I enabled the priority queues in simple_switch_grpc using the relative command line option --priority-queues [number of queues] and I’m queueing packets using the standard metadata priority.
I also used the set_queue_rate command from simple_switch_CLI to set custom rates for different queues.
Initially, I thought that a higher priority number meant higher precedence. However, after conducting some tests, I discovered that when sending packets using iperf with a queue rate that allocates a bandwidth of 0.5 Mbps to class 1 and 1 Mbps to class 2 (I send packets always of the same size), regardless of the assigned priority class, the packets exit the switch at a rate of 0.5 Mbps.
However, if I send only priority class 1 packets, I get the expected rate of 0.5 Mbps, and if I send only priority class 2 packets, I get the expected rate of 1 Mbps.
So, how are the priorities implemented? Are they just queues and is “priority” just a misleading name?
You can find the following text: qid: when there are multiple queues servicing each egress port (e.g. when priority queueing is enabled), each queue is assigned a fixed unique id, which is written to this field. Otherwise, this field is set to 0. If priority queueing is enabled, the qid also describes the priority level of each queue. Starting with 0 that has the lowest priority until number_of_priority_queues - 1 that has the highest priority. The number of priority queues for each port can be defined by adding --priority-queues when running simple_switch.
I have not personally attempted to use that command when there were multiple priority queues per port. Did you specify both a port and a priority value in your set_queue_rate command(s)? Or only a port?
My understanding of the implementation in BMv2 is that it implements strict priority queueing between different queues, i.e. among all queues that are “eligible” to send a packet (see below), the one with the highest numerical priority is selected.
By “eligible”, I mean:
the queue has at least one packet in it
the queue is recently below its configured maximum rate in transmission. I do not know the time constants involved here, e.g. whether it is “it hasn’t exceeded its rate over the last 1 second time interval” or “it hasn’t exceeded its rate over the last 1 millisecond time interval”, or some other time interval. There is likely to be some time interval like that in the implementation.
This is a feature area in BMv2’s implementation where I have not done my own personal testing. You are welcome to browse through the C++ implementation code, and/or add debug print statements in it and rebuild it from source, which can often help aid in understanding how it is working today, and may lead to ideas for improvements.
First, it’s important to differentiate between queuing priorities and shaping. They are largely orthogonal.
Second, it’s important to remember that queue priorities really start taking effect only in case of congestion. If there is no congestion, they do not really matter.
Third, it’s important to be aware of how the tools work to make sure things are really done in parallel, otherwise there will be little to see.
With BMv2 things get a little murkier, since it uses virtual ports.
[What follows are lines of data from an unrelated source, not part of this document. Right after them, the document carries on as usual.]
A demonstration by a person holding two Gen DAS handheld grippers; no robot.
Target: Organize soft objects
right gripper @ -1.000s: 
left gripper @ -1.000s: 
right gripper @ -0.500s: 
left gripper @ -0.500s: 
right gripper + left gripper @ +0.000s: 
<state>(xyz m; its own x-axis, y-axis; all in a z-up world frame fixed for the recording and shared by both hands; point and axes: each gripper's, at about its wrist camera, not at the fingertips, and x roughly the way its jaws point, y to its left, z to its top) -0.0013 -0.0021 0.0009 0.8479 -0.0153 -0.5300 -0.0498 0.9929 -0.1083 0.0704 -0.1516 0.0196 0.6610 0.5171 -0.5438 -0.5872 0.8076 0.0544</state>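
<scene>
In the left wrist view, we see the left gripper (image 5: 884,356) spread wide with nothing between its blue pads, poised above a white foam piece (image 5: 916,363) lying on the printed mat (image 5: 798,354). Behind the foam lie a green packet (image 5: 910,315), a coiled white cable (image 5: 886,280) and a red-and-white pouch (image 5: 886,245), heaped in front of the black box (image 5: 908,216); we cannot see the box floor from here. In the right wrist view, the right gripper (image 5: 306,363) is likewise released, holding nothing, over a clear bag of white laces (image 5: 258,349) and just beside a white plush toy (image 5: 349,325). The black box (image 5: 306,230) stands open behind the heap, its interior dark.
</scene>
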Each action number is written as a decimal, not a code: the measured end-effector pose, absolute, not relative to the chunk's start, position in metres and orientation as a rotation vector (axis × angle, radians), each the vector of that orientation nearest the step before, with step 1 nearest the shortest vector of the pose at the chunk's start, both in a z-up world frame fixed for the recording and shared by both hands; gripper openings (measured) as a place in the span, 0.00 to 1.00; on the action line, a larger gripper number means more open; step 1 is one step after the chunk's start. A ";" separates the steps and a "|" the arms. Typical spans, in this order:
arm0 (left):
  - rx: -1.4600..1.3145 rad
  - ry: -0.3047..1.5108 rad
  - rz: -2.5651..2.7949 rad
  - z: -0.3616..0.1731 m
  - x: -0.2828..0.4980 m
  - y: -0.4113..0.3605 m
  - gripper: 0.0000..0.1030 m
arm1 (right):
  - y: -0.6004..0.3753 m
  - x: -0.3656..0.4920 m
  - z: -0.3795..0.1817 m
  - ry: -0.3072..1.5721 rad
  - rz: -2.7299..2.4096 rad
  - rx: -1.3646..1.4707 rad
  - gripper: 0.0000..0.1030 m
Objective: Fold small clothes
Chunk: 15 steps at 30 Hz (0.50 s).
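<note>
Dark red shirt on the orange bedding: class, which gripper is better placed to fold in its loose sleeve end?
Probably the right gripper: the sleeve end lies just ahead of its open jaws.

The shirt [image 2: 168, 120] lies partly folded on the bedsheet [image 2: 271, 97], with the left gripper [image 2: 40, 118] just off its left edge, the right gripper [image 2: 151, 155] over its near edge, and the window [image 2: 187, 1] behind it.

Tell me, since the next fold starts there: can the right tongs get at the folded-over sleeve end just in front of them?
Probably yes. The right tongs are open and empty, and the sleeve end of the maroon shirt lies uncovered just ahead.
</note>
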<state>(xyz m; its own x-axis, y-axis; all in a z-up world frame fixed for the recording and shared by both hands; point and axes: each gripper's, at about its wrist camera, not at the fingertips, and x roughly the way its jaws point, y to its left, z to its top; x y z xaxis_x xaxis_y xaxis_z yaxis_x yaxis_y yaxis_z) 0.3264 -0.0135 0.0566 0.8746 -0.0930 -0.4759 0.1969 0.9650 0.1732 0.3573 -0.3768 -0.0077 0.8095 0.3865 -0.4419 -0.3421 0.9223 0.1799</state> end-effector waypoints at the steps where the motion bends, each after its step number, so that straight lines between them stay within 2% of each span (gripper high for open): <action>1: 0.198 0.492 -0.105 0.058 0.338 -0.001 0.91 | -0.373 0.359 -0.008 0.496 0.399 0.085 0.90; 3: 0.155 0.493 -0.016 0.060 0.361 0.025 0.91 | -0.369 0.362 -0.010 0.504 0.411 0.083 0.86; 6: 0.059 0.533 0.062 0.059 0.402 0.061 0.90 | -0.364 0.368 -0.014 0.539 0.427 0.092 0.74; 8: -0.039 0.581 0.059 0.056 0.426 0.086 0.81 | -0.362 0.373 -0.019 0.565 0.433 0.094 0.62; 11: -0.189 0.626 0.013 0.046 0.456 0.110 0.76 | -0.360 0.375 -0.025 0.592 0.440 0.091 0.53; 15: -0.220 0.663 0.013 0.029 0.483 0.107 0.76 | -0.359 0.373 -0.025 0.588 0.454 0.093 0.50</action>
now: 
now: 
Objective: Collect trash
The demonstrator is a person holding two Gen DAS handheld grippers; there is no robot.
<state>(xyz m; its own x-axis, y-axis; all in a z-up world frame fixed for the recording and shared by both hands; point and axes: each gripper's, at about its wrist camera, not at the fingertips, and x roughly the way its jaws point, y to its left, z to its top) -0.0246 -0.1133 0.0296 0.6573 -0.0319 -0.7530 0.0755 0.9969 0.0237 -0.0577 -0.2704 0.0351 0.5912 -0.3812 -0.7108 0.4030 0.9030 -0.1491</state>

Thus, the first thing I’d recommend is to use mininet’s or Linux facilities to cap the egress port bandwidth.
I would also use two instances of Iperf injecting packets into two different ingress ports, while directing those packets into the single egress port, with the capped bandwidth.
I have to admit, that I have not personally tried that on BMv2, but I’ve seen plenty of similar cases on the real devices, such as Tofino, where the issue was not with implementation, but with testing.
I’m already capping the bandwidth of the exit link to 1 Mbps using Mininet, I wanted to give more bandwidth and priority to packets of a specific priority class
In my use case I’m dealing with multiple services that are sending packets from the same host, so I can’t send the packets on different ports according to the priority
I have used the ability to set a maximum veth link rate between two switches in Mininet, which is done in at least one of the exercises in the GitHub - p4lang/tutorials: P4 language tutorials repository.
I have also done a little bit of testing and investigation with BMv2’s priority queuing implementation such that it seems to work at a basic level, although I don’t thinlk I ever attempted to use set_max_queue_rate to configure maximum rates on the different priority queues in that very limited testing.
Someone else besides me may have tested what you are trying before on BMv2, but if so, I do not know who that is. It is certainly possible that there are bugs in BMv2 when configuring multiple priority queues, and using set_max_queue_rate to configure maximum rates on one or more of those queues. I do not know.
It should be possible to create congestion even if you are sending packets into a single ingress port and forward them into another single egress port as long as the egress bandwidth is less than the ingress one.
You would definitely see the effects of priority queuing and shaping on the hardware device.
With BMv2 things might be more complicated depending on how the congestion on the egress port is propagated to the BMv2 traffic manager. In other words, at some point it should “know” that it cannot send the next packet out of the interface and needs to wait. It is precisely when prioritization occurs: while waiting to send a lower priority packet, it might receive a higher priority one and then send it instead.
I’m not sure this is how it is implemented, though.